Temeswar – Rumänien steht weiterhin an erster Stelle in der Europäischen Union, sowohl hinsichtlich der Inzidenz als auch der Sterblichkeit durch Gebärmutterhalskrebs. Landesweit werden jährlich über 2500 Fälle diagnostiziert, und fast 1500 Frauen verlieren den Kampf gegen diese Krankheit. Im vergangenen Jahr wurden im Rahmen des Vereins OncoHelp – OncoHelp-Onkologiezentrum über 1800 Krankenhausaufnahmen aufgrund von Gebärmutterhalskrebs verzeichnet.

In über 95 Prozent der Fälle wird die Krebserkrankung durch eine Infektion mit dem HPV-Virus verursacht. „Gebärmutterhalskrebs gehört zu den wenigen Krebserkrankungen, die verhindert werden können. Und dennoch ist die Zahl der Frauen, die sich impfen lassen, gering. Das erklärt, warum die Inzidenz und die Sterblichkeit deutlich höher sind als in den übrigen europäischen Ländern. Zudem verläuft diese Form der Krebserkrankung langsam. Die Patientinnen durchlaufen ein präkanzeröses Stadium, das bei einer gynäkologischen Untersuchung erkannt werden kann und sofort behandelt werden kann. Der Pap-Test und der HPV-Test können mikroskopische Veränderungen erkennen, die dem Auftreten von Krebs weit vorausgehen. Wenn Symptome auftreten, befindet sich die Krankheit meist bereits in einem fortgeschrittenen Stadium“, sagt die Fachärztin für Geburtshilfe und Gynäkologie Dr. Viorica Iuga.
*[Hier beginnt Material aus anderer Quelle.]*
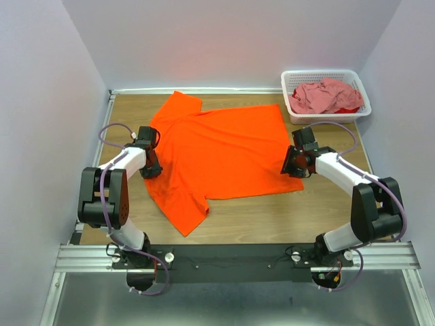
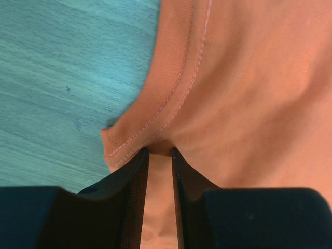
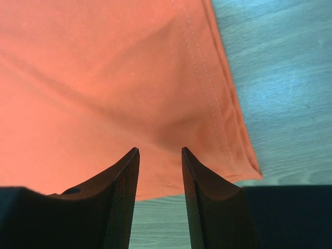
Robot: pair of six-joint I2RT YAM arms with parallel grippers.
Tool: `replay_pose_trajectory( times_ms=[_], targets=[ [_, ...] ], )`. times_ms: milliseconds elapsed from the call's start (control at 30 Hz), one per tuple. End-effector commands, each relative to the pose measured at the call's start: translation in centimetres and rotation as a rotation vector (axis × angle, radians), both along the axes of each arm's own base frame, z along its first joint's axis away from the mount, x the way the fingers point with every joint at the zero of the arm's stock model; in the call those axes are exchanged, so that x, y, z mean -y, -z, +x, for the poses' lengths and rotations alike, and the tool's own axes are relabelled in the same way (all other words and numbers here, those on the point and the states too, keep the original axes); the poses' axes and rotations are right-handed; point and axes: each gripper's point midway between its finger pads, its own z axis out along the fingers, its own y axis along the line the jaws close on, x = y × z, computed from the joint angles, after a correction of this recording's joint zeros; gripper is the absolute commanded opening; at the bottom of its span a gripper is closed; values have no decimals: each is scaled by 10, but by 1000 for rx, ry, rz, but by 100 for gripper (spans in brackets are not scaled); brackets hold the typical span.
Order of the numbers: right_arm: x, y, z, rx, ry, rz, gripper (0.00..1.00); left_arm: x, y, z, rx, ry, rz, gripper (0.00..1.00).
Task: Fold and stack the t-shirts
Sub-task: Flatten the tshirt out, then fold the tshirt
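1. A wooden table point(image 1: 272, 217) is enclosed on three sides by plain pale walls point(image 1: 238, 41).
2. A metal rail point(image 1: 88, 258) is fixed along its near edge.
3. The scene is lit evenly.

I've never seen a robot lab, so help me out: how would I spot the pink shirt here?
On the wooden table, look to the far right corner, where a white lattice basket sits. The pink t-shirt is the crumpled cloth heaped inside it, unlike the orange t-shirt spread flat on the table.

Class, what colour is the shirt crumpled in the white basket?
Dusty pink; the crumpled cloth shirt shows best in the top external view.
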Motion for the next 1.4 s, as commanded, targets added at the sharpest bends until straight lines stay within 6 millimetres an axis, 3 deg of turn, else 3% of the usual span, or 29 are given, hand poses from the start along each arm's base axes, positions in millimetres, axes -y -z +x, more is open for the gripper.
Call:
replay_pose_trajectory(
  times_ms=[0,367,500,667,767,833,900,967,1200,1367],
  targets=[
    [13,3,-4,17,21,-67,46,-16,6,-19,-84,-69,66,32],
    [46,37,-38,-106,125,-144,46,-29,5,-29,-135,-120,107,33],
    [57,38,-47,-130,149,-170,47,-30,1,-28,-123,-126,109,38],
    [62,25,-46,-127,155,-192,49,-32,-16,-21,-59,-135,112,52],
    [58,4,-36,-68,107,-178,49,-31,-44,-14,45,-149,98,60],
    [54,-17,-25,-3,70,-163,50,-29,-60,-17,92,-153,81,72],
    [47,-29,-20,24,38,-131,52,-27,-67,-21,111,-155,66,78],
    [37,-40,-15,49,10,-84,52,-22,-74,-27,137,-160,35,78],
    [14,-34,-24,-2,-51,32,51,-8,-64,-55,135,-174,-54,69],
    [39,-23,-34,-27,26,-85,51,-19,-59,-68,109,-205,0,62]
  ],
)
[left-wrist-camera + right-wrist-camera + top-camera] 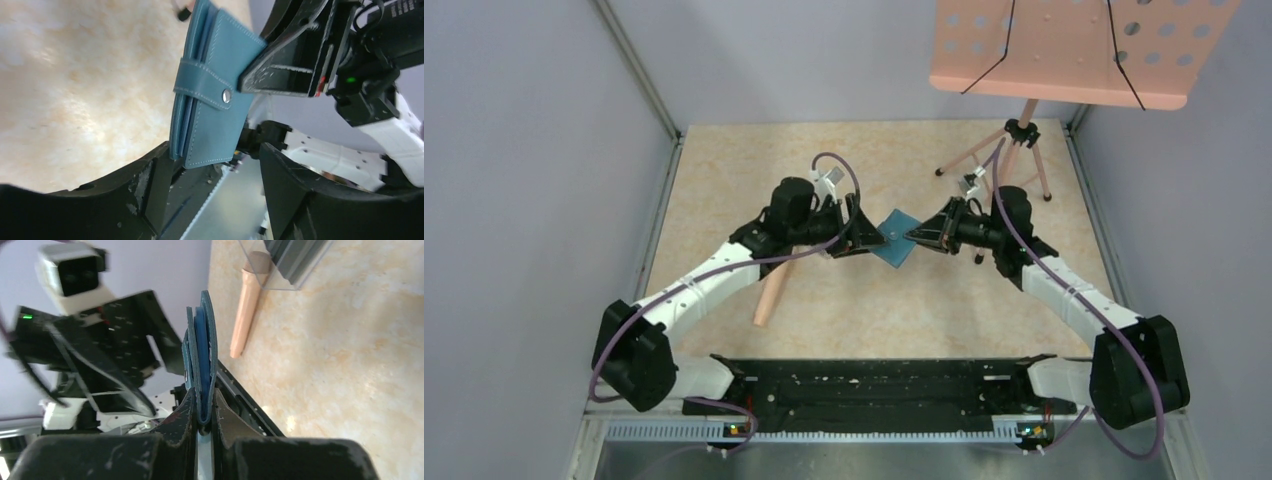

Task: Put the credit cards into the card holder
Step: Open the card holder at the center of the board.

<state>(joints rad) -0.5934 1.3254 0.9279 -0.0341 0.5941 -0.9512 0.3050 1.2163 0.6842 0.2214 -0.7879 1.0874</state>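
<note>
The teal-blue card holder [896,238] hangs in the air between both grippers, closed, with its strap snapped over the button [226,95]. My right gripper [202,407] is shut on its folded edge [202,365] and holds it upright above the table. My left gripper [214,156] is open. The holder's lower corner [210,145] sits between its jaws, close against the left finger [150,185] and apart from the right finger [300,190]. No black credit cards are in view. In the top view the left gripper [867,240] and the right gripper [921,237] face each other.
A peach wooden stick [771,295] lies on the table under the left arm, also in the right wrist view [245,310]. A clear plastic box [287,265] stands beside it. A pink music stand [1074,50] on a tripod stands at the back right. Grey walls close in both sides.
</note>
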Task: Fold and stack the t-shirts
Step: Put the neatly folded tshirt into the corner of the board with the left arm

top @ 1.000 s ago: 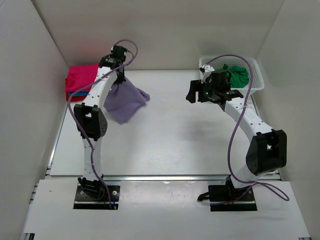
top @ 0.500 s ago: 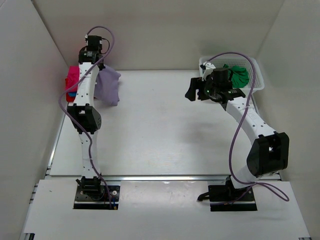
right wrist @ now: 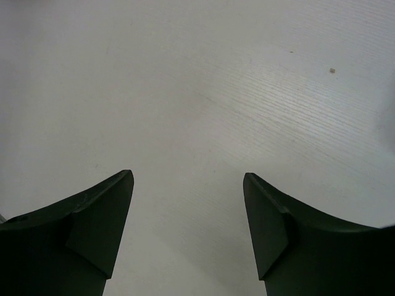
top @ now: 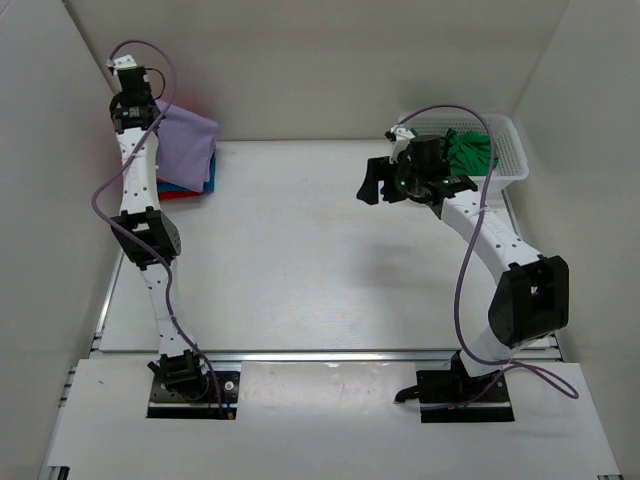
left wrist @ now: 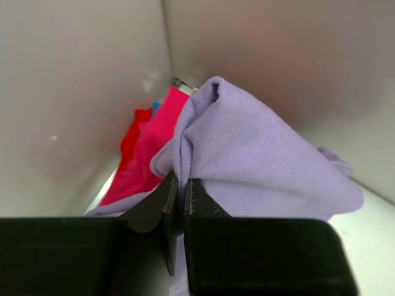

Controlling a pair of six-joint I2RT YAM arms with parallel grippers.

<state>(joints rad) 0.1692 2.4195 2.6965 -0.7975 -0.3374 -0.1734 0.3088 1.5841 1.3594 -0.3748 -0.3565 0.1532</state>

Im Rahmen des OncoHelp-Vereins ist der April der Monat der kostenlosen Vorsorgeuntersuchung für Gebärmutterhalskrebs. Die Kampagne umfasst eine Erstberatung, gefolgt von einem Pap-Test. Die Untersuchungen richten sich an Frauen im Alter zwischen 25 und 65 Jahren und erfordern keine Überweisung. Im April finden die Beratung und die Untersuchung jeden Mittwoch zwischen 9 und 16 Uhr nach telefonischer Terminvereinbarung unter 0752-266170 statt.